Pour la catégorie de l’article d’investigation, c’est Ahmad Abou Deraa,
journaliste égyptien, qui a été récompensé pour un article qui a mis la lumière
sur une région occultée par les médias, l’Afrique, et surtout sur des pratiques
destructrices pour l’humanité, mais qui restent méconnues : « Les
gangs de trafic africain font du Sinaï un territoire de torture. » Il
relate le périple d’Africaines vendues, revendues et torturées, alors qu’elles
tentaient de se trouver une meilleure vie en Égypte.
Enfin, le prix pour la catégorie « reportage audiovisuel » a été
décerné à une jeune journaliste libanaise de 22 ans, Luna Safwan, pour son
reportage sur « La vie quotidienne des réfugiés syriens à Ersal »,
diffusé sur Orient TV. Elle explique à L’OLJ qu’elle a voulu suivre et écouter
une journée durant la lassitude et le traumatisme des enfants syriens au Liban.
« Ce prix me poussera à prendre encore plus de risques »,
affirme-t-elle avec un regard animé d’espoir pour le pays.
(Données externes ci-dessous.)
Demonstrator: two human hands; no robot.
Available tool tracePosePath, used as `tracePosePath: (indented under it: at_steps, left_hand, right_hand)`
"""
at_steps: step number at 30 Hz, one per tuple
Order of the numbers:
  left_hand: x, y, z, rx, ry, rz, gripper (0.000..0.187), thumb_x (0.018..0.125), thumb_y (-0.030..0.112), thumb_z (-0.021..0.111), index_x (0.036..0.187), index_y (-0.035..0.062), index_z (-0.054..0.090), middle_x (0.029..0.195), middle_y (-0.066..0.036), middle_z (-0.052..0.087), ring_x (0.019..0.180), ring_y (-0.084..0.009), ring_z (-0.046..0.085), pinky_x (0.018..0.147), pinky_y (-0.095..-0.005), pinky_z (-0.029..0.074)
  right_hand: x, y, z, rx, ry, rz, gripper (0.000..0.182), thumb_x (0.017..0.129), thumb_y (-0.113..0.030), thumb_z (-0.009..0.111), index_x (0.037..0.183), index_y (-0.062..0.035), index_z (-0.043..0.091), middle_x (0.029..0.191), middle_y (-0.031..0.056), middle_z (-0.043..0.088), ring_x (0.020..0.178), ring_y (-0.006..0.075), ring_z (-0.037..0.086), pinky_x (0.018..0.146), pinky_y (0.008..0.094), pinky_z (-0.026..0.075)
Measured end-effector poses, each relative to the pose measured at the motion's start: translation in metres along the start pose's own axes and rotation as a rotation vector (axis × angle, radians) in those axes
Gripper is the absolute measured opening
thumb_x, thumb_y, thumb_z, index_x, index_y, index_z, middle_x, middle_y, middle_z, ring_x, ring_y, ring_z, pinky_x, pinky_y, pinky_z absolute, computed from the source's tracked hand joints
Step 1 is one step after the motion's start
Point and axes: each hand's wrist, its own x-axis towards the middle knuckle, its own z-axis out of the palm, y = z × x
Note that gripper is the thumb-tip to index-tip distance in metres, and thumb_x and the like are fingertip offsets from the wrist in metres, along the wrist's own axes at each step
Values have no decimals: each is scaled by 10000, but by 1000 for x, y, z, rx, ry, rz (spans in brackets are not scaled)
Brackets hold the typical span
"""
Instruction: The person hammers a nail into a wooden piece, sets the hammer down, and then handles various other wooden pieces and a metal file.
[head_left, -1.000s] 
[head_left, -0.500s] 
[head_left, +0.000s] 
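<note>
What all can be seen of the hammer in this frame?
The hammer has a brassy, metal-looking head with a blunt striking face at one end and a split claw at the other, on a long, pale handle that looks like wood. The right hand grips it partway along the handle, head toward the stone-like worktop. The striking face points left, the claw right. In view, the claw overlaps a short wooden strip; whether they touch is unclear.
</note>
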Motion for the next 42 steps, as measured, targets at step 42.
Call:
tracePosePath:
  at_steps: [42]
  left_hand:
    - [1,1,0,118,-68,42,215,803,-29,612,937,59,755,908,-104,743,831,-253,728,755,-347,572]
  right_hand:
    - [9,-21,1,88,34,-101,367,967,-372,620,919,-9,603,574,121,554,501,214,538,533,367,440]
Huit ans après la création du prix Samir Kassir, 1 200 articles d’opinion
et d’investigation ont été soumis par des journalistes du monde arabe, autant
de voix souveraines, d’angles de vue audacieux, de pressions ressenties et
surmontées, qui alimentent des lignes teintées de souffrances. Cette année, 162
travaux ont été soumis pour les deux catégories d’articles d’opinion et
d’investigation, et pour la troisième catégorie créée cette année pour les
documentaires audiovisuels. « Chaque article et vidéo est porteur d’une
tragédie. Le monde arabe est fatigué, torturé, écorché », affirme à
L’Orient -Le Jour Shirine Abdallah, ancienne responsable de la communication du
journaliste assassiné Gebran Tuéni et membre du jury du prix Samir Kassir pour
cette année. « Mais ces tragédies rapportées prouvent la rage des
journalistes de vouloir changer les choses », ajoute-t-elle. Pour Diana
Mokalled, rédactrice en chef web de la Future TV, et également membre du jury,
l’édition cette année aura prouvé « un grand professionnalisme à un jeune
âge ».
La chef de la Délégation de l’Union européenne, l’ambassadrice Angelina
Eichhorst, a d’ailleurs fait remarquer dans son allocution que « cette
année, la participation a été plus vigoureuse et plus jeune : 70 %
des finalistes sont des femmes et 60 % ont moins de 30 ans ». Elle a
valorisé par ailleurs le choix du jury, « incarnant parfaitement le
partenariat euro-méditerranéen ». Ainsi, Philippe Dessaint, directeur des
événements internationaux à TV5 Monde et membre du jury cette année, exprime la
vision d’un « journaliste de l’extérieur » par rapport aux médias en
région arabe, « qui transmettent une formidable complexité, liée notamment
à l’engagement qui old_paraît indissociable du travail journalistique ».
Le jury a compté, en plus des trois noms précités, le journaliste du plus grand
quotidien anglophone du Golfe Arab News, Ghazanfar Ali Khan ; Géraldine
Coughlan, journaliste spécialisée en justice internationale ; Sami Mobayed,
chercheur invité au Carnegie Center, chercheur dans les affaires syriennes ;
Samia Nakhoul, éditrice de l’agence Thomson Reuters au Moyen-Orient.